The federal Treasurer, Joe Hockey, has launched a new inquiry into the taxation system with an address to the National Press Club and a media salvo, declaring, “The government’s objective is to achieve a better tax system that delivers taxes that are lower, simpler, fairer.”
Before the hype of “tax reform” takes over completely, it should be pointed out that taxes are the vehicle by which governments raise the money needed for the provision of a range of government services, from defending the country to providing health care, to paying disability and aged pensions.
At the federal level in recent years, governments have been spending far more than they have raised through taxation. And, with a majority in the Senate unwilling to pass unpopular measures to raise government revenue, budget deficits will be with us into the foreseeable future.
What this means is that the federal government will face the unenviable choice of further deficits, which will increase the level of government indebtedness, or raise taxes.
The claim that governments will be able to deliver lower taxes, as this inquiry proposes, is a fantasy: to borrow the words of the Canadian economist and humorist, Stephen Leacock, it is a “moonbeam from the larger lunacy”.
A close look at the government proposal indicates that it is calling for submissions to the inquiry by June 1, two weeks after the 2015 Budget is delivered. So the tax review has nothing to do with this year’s Budget.
In the meantime, the government needs to use the budget to re-connect to its natural base of support, including small-business owners, farmers and single-income families.
The erosion of support for the Abbott Liberal-National Coalition government last year followed the 2014 Budget which, among other things, cut government benefits to families.
The 2015 Budget gives the government the opportunity to correct the mistakes of the past, by showing that it is serious about supporting single-income families, including one-parent families.
Programs which are targeted towards single-income two-parent families have traditionally faced opposition from both the federal Treasury and the feminist network, which is deeply embedded in the federal bureaucracy.
To address the problem, the Australian Family Association (AFA) has launched a national petition to radically simplify the existing complicated system of allowances and tax concessions for children, and to address the injustice which arises from the lavish subsidies given to non-parental child-care, and the lack of support for mothers who care for their children at home.
Pointing out that evidence-based research shows that young children flourish best with direct parental and extended family contact, the AFA says: “The unpaid productive contribution of a parents’ child-care work at home should be affirmed and encouraged in the taxation and child-care payment systems.”
It urged that the complicated, bureaucratically-expensive system of tax benefits and child-care payments be replaced by a single payment per child, means-tested for parents earning above $150,000 and paid directly to parents in order to allow families to be able to choose freely between mother-care, family care and institutional child-care.
It also urged that the government:
• introduce family-based taxation (i.e., income-splitting for tax purposes between spouses); and
• abolish Family Tax Benefit part B, but ensure that single parents can split their income with one child.
The AFA pointed out that the administrative savings would be significant, for both small business and governments.

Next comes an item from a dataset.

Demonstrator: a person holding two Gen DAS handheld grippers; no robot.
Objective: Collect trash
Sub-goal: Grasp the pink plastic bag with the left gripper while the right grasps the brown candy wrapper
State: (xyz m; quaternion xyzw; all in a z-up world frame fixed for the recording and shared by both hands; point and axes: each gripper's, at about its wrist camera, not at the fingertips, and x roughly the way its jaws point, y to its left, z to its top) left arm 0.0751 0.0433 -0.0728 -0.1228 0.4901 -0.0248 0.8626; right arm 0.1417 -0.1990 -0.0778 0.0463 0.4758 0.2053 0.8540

At the same time, a National senator from Queensland, Matt Canavan, has called on the government to reform the tax system to address the injustices towards single-income families.
Describing Australia’s tax system as one of the most hostile in the world to single-income two-parent families, he said: “The situation now is that families with a single breadwinner are disadvantaged compared with families where both parents have paid employment, mainly through the tax-free threshold.
“Figures from the Parliamentary Library indicate a single-income household earning $120,000, for example, now pays around $10,000 more tax than a double-income family with the same joint income of $120,000. The disparities carry on across various income levels.
“To address this, Australia should introduce a capped form of income-splitting similar to the successful scheme introduced by the Canadian government last year.”
Such a proposal would allow a couple with dependent children to transfer an amount of income equivalent to the tax-free threshold from the higher income earner to the lower income earner for tax purposes. This would in effect give couples relying on a single income access to the same tax-free thresholds as are currently enjoyed by better-off dual-income couples.
Senator Canavan said: “The program would deliver tax relief to upwards of 700,000 families.”
It is clear that if the Coalition government wants to help families, who are an integral part of its natural base of support, it does not need to wait until the tax review is completed. It should act now.
Peter Westmore is national president of the National Civic Council.